Night poured over the desert. It came suddenly, in purple. In the clear air, the stars drilled down out of the sky, reminding any thoughtful watcher that it is in the deserts and high places that religions are generated. That people must wither like their neighbor plants.

It's a small party that leads the sacrifice, surrounding the hollow shell of a person with torches ablaze and spears gripped tight. The small boy who organized it muddled along, at the very front with a basket of goods weighing in his arms.

The walk to the tombs was a tale of execution, and it was an honor to die. 

Ermes felt the bite of a flame rest just behind her back, urging her forward despite her efforts to drag behind. Wrists bound by ropes that ate at her skin, a cuff on her neck that took away her breath-- it's not like there was an option to leave anyways. She was too weak to run anyhow, the prison food wasn't worth eating.

So, she was dead. She considered herself dead the minute the pharaoh's son marched into the prison, and picked her. 
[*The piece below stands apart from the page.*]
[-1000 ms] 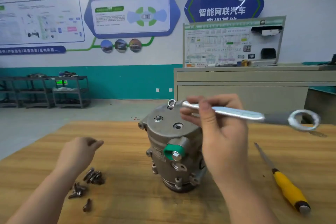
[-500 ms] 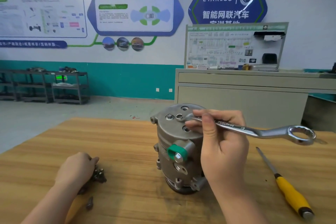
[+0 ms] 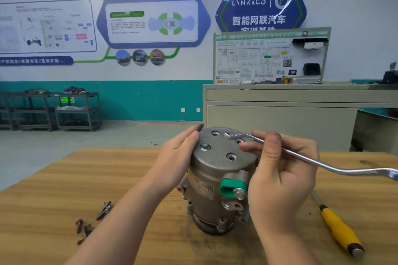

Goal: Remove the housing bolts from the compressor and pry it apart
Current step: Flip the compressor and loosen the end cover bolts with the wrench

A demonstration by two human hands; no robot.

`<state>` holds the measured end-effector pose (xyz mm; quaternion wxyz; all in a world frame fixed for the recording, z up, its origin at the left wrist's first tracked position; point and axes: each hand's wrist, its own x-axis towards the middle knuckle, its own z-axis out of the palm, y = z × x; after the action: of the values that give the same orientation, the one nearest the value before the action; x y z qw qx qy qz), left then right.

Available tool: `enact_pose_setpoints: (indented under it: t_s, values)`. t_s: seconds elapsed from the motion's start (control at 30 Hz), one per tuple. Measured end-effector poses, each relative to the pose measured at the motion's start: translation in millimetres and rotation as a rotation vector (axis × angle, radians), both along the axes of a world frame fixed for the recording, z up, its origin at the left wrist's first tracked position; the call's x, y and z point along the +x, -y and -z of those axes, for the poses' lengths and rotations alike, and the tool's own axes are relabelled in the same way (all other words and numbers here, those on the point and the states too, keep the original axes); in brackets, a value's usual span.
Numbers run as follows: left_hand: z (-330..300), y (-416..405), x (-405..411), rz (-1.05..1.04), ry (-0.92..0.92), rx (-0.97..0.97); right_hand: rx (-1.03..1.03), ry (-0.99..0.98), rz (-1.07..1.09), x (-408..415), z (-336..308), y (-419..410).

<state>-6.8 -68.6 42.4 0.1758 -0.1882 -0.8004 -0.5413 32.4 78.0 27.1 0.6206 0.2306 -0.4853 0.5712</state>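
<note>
Compressor (image 3: 217,180) upright mid-bench; left hand (image 3: 178,153) rests open against its top cover, right hand (image 3: 280,170) pinches the ring spanner (image 3: 301,160) on a far-rim bolt: seat squarely, brace, turn steadily.

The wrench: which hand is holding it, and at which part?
The right hand pinches the wrench on its shaft, near the end that sits on the compressor top. The left hand rests against the compressor's side.
</note>
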Motion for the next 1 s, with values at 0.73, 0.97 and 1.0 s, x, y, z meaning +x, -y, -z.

The pyramids touched the sky, heavens leaning down and kissing their apex with a gentle starry embrace, as more and more eyes of the night opened to watch as Ermes died, as she left stripes of her dragging feet in the cooling sand of the desert.

The prince, with his apricot hair swaying as he moved, turned around to regard her with narrow eyes. Ensuring she was still there, maybe. Or trying to decide if this was what he really desired to do.

Everyone knows the old queens tomb. It's the only one with three pyramids surrounding it nearly as tall, and the only one the people wished had never been made.

Everyone knows the old queens tomb, because everyone wishes she hadn't died.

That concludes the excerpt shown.